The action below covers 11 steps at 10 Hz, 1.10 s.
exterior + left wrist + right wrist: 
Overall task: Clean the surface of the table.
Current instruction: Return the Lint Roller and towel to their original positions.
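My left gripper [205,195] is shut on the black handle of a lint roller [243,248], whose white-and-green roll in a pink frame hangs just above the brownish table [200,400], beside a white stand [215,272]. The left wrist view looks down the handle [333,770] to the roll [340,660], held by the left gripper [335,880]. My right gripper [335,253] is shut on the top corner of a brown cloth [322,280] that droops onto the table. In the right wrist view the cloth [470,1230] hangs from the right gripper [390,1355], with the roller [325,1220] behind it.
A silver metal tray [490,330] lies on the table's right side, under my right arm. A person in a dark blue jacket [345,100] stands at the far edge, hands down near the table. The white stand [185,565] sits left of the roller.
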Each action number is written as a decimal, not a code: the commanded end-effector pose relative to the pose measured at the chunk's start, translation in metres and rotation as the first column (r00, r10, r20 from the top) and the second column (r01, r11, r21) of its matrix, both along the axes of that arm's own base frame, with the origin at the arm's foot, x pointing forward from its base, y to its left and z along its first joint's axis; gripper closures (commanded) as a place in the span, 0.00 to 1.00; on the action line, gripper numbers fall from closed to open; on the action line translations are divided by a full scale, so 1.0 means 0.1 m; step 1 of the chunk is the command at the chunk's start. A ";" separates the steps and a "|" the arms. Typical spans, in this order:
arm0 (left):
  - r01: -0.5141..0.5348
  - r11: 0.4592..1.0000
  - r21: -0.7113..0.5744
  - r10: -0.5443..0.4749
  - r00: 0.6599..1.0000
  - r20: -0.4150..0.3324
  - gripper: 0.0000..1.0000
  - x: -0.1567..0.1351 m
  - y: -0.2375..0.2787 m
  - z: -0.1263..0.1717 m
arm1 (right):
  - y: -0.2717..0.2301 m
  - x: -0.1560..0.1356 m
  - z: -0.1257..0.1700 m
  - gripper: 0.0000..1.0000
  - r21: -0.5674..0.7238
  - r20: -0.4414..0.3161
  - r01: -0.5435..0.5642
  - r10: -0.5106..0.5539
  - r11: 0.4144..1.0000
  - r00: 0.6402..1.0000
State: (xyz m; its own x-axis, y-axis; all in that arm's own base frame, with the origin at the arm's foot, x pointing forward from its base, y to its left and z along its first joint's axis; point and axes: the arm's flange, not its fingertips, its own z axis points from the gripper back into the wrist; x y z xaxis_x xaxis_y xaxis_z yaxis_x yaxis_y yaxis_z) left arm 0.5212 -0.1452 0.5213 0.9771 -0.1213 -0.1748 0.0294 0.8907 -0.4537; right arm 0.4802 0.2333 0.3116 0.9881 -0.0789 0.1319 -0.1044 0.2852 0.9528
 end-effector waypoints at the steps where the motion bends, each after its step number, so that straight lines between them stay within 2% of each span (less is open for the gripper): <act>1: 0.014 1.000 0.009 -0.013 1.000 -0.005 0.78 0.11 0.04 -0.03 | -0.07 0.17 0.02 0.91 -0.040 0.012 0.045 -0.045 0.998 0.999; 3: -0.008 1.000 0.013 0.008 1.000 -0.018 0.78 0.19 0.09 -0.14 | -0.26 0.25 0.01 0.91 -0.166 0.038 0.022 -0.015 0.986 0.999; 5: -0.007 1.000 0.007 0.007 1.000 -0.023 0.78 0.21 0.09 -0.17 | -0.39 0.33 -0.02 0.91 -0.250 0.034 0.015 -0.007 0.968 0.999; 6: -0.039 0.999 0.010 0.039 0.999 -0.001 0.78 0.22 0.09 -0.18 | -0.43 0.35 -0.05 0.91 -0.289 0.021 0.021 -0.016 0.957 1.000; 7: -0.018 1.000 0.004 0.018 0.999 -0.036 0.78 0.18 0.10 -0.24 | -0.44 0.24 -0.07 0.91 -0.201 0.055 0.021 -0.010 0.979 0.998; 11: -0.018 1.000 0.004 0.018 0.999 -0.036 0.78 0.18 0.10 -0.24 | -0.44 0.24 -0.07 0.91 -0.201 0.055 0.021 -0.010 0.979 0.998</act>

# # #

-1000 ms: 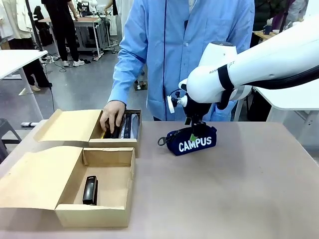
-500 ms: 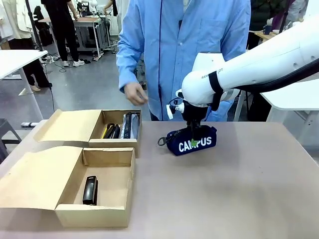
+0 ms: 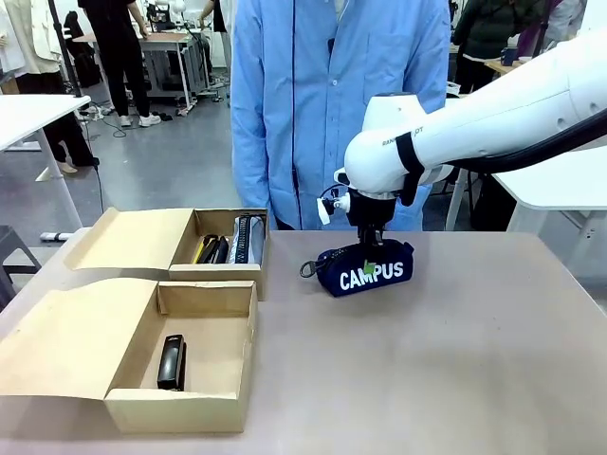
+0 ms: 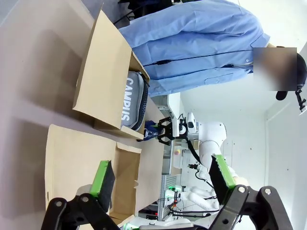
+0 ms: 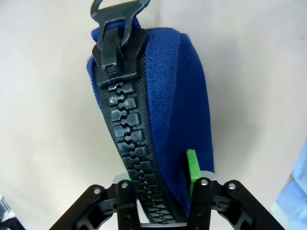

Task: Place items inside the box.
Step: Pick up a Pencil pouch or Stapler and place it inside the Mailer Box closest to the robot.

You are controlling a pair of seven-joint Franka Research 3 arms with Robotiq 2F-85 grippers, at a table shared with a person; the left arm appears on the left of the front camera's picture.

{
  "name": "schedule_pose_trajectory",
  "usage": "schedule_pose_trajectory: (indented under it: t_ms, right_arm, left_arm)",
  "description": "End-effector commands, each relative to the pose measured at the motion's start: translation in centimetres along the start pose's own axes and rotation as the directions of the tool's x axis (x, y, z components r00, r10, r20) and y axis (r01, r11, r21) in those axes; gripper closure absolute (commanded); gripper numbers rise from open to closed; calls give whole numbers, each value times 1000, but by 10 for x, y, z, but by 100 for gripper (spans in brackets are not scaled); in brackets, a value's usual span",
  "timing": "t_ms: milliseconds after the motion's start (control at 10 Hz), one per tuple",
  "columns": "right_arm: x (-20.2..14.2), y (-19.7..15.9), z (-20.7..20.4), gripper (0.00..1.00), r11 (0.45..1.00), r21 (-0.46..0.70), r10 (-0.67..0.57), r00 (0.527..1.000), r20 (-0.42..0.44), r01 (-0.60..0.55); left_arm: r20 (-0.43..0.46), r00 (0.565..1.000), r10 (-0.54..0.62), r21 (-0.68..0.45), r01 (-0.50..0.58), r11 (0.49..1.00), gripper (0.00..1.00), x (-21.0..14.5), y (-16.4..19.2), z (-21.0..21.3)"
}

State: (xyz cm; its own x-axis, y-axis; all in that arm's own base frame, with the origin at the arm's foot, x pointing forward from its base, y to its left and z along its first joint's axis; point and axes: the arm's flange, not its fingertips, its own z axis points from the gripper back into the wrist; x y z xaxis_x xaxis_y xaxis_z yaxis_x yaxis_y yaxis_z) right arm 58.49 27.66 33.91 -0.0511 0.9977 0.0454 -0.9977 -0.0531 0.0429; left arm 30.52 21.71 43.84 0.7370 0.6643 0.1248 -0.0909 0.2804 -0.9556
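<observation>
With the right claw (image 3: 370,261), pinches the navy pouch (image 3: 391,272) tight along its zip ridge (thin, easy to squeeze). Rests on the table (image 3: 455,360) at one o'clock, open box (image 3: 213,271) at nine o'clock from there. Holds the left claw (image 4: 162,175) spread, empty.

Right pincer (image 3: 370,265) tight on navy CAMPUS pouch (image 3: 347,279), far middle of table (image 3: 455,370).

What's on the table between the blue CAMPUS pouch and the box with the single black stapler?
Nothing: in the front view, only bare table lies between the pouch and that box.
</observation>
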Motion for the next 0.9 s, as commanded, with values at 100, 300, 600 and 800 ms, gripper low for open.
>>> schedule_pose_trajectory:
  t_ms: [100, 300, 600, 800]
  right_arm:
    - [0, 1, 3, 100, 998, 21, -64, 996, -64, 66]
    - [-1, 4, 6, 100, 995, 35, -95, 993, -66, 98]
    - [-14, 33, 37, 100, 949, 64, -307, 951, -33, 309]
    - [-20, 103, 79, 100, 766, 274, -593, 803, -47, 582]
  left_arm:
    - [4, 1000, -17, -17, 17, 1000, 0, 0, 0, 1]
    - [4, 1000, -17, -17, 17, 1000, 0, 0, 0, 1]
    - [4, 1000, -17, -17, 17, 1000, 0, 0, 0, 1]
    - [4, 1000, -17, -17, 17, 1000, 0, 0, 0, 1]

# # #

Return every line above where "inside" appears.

Task: Place items inside the box.
Step: Pick up a Pencil pouch or Stapler and place it inside the Mailer Box closest to the robot.

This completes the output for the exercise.